* _Exercise requirements_: The result should consist solely of the line containing "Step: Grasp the" and the lines that follow it below, each reproduced exactly, the last line included.
Start of Dataset section
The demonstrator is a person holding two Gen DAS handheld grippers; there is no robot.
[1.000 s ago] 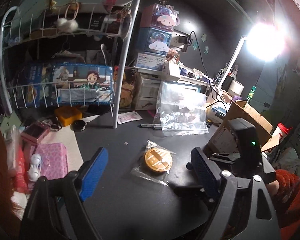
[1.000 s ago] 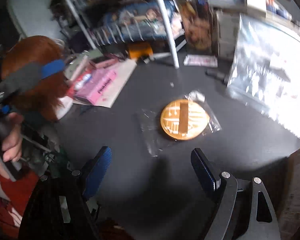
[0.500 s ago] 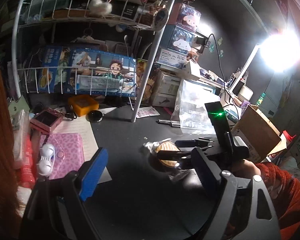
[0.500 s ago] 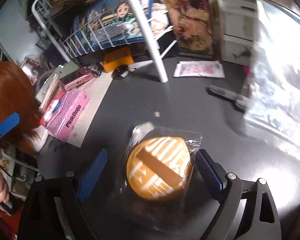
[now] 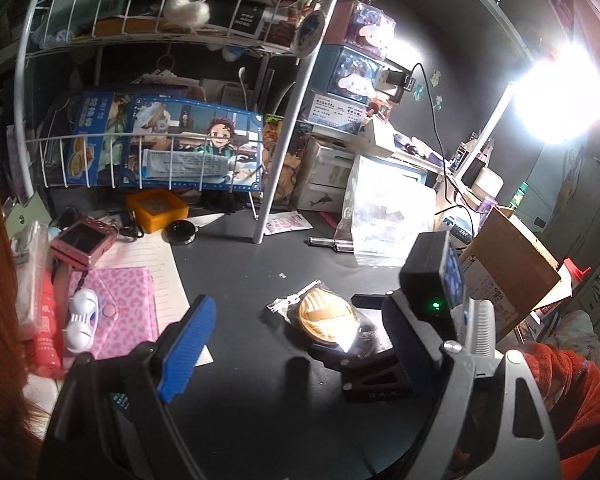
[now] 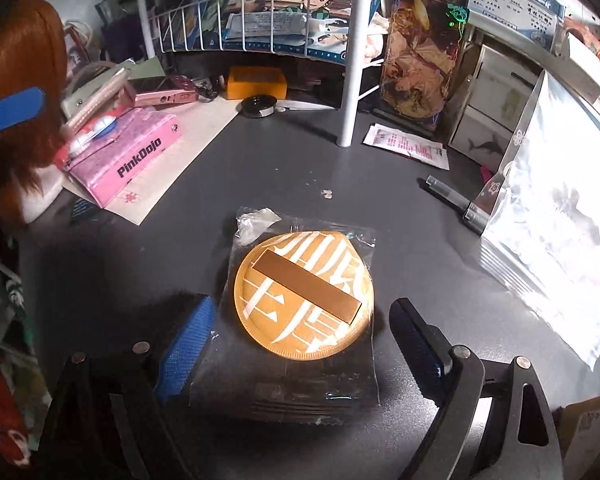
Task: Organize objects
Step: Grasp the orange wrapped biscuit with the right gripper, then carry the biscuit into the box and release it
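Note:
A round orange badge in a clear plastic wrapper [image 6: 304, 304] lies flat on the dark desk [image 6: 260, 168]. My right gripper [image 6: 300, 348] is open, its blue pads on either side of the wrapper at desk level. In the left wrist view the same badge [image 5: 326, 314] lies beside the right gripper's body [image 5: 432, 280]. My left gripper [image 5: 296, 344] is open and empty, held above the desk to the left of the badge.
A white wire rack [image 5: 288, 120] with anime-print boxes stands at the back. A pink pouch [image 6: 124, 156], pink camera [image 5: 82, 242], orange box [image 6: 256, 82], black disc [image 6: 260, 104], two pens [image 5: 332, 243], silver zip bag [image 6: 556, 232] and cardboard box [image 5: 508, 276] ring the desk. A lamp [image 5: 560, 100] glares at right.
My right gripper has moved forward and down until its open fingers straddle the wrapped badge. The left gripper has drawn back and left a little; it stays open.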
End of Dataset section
* _Solution for this problem_:
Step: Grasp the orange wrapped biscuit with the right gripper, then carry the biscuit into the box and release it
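Note:
A round orange badge in a clear plastic wrapper [image 6: 304, 304] lies flat on the dark desk [image 6: 260, 168]. My right gripper [image 6: 300, 348] is open, its blue pads on either side of the wrapper at desk level. In the left wrist view the same badge [image 5: 326, 314] lies beside the right gripper's body [image 5: 432, 280]. My left gripper [image 5: 296, 344] is open and empty, held above the desk to the left of the badge.
A white wire rack [image 5: 288, 120] with anime-print boxes stands at the back. A pink pouch [image 6: 124, 156], pink camera [image 5: 82, 242], orange box [image 6: 256, 82], black disc [image 6: 260, 104], two pens [image 5: 332, 243], silver zip bag [image 6: 556, 232] and cardboard box [image 5: 508, 276] ring the desk. A lamp [image 5: 560, 100] glares at right.
My right gripper has moved forward and down until its open fingers straddle the wrapped badge. The left gripper has drawn back and left a little; it stays open.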

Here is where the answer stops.